Subsequently, having been misled by critics such as Nelson, liberal Zionist commentator Mira Sucharov tweeted me and others to condemn what she believed to be Salaita’s praise of anti-Semitism as something “honorable”:
— Mira Sucharov (@sucharov) August 8, 2014
Sucharov’s obsession with the word “honorable” compelled me to look at how else Salaita has employed that term.
— Steven Salaita (@stevesalaita) June 12, 2014
In this tweet, Salaita says that “FIFA is an honorable organization” in order to say that FIFA is not an honorable organization. To achieve this effect, he employs a special device known in Twitter jargon as “irony.” Example #2:
“I have come to kill Indians, and believe it is right and honorable to use any means under God’s heaven to kill Indians.” –John Chivington — Steven Salaita (@stevesalaita) July 26, 2014
Here we must rely on street smarts to discern that Salaita does not quote the leader of the Sand Creek massacre approvingly.
However, if one were to cite this tweet in an article that suggested that Salaita was fired because of bigoted tweets and calls for violence, then one could mistakenly assume that Salaita was actually sending the tweet as a threat.

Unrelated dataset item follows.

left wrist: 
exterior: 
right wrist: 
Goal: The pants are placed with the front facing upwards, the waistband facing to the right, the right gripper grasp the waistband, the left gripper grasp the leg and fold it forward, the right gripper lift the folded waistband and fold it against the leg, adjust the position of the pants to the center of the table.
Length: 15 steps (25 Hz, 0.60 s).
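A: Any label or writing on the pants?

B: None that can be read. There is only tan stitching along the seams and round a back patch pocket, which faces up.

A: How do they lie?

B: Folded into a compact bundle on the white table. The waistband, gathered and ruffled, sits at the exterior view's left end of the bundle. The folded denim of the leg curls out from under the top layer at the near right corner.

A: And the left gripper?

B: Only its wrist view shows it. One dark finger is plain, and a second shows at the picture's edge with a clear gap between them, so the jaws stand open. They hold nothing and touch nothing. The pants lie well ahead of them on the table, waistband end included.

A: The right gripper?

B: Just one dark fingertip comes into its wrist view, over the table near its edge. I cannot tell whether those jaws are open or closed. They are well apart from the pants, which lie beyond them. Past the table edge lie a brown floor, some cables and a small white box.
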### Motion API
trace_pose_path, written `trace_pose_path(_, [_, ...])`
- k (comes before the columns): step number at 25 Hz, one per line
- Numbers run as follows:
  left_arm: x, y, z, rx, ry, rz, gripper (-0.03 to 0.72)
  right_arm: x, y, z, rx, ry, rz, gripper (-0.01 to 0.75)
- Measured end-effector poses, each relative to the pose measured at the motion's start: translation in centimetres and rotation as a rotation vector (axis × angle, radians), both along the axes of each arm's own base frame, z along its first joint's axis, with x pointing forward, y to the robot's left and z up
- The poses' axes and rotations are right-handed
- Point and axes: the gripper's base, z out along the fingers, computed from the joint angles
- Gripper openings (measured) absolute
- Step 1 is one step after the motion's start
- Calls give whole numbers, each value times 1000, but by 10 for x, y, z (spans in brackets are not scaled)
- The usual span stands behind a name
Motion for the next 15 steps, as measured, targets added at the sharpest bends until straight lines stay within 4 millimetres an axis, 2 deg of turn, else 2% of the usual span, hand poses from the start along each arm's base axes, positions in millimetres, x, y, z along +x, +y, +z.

Both examples demonstrate that one cannot always interpret tweets literally and that they can be easily taken out of context—and I profess amazement at having to spell it out.
Let’s turn to the second of Salaita’s “bad” tweets, which was not a tweet by Salaita himself but a “retweet” from someone else:
Jeffrey goldberg’s story should have ended at the pointy end of a shiv
— Free Palestine (@djkilllist) July 7, 2014
In his comment in Inside Higher Ed, Cary Nelson describes the tweet—and slightly misquotes it—as follows:
When [Salaita] retweets a suggestion that a well-known American reporter should be met with “the point of a shiv” he crosses a line into inciting violence.
Two days later, in his own article in Inside Higher Ed, Nelson writes:
Academic freedom protects [Salaita] from university reprisals for his extramural speech, unless he appears to be inciting violence, which one retweeted remark that a well-known American reporter wrote a story that “should have ended at the pointy end of a shiv” appears to do.
First we must tackle the issue of “retweeting,” which is someone reposting someone else’s tweet. There are many reasons why someone might retweet, perhaps the most common of which are:
- To post a tweet that one agrees with.
- To post a tweet that one disagrees with.
- To post a tweet that one wants to draw attention to, but is not necessarily an endorsement of the tweet.
- To post a tweet that one intends to respond to.
Thus it is irresponsible to claim that a retweet is the equivalent of one’s own tweet.
Moreover, a retweeter’s interpretation of a tweet may differ from the original tweeter’s intention. Because there are so many possibilities, we would have to ask Salaita himself what he meant by retweeting the tweet rather than condemn him for it. In his absence, however, we can play the worst-case scenario to demonstrate that the even the worst case is not as bad as Nelson claims.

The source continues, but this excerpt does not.